__TASK TO COMPLETE__:
The data below is to be repeated in full, exactly as shown.

__COLLECTED MATERIAL__:
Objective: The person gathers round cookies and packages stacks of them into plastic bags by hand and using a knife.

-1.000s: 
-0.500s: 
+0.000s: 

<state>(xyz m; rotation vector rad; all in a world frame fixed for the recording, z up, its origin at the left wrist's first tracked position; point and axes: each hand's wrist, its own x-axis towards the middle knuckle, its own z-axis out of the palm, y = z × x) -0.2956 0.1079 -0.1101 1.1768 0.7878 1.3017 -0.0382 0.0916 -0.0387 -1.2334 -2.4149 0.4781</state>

__ANSWER SECTION__:
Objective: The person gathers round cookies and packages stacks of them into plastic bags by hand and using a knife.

-1.000s: 
-0.500s: 
+0.000s: 

<state>(xyz m; rotation vector rad; all in a world frame fixed for the recording, z up, its origin at the left wrist's first tracked position; point and axes: each hand's wrist, its own x-axis towards the middle knuckle, its own z-axis out of the palm, y = z × x) -0.2956 0.1079 -0.1101 1.1768 0.7878 1.3017 -0.0382 0.0916 -0.0387 -1.2334 -2.4149 0.4781</state>

Here is where the answer stops.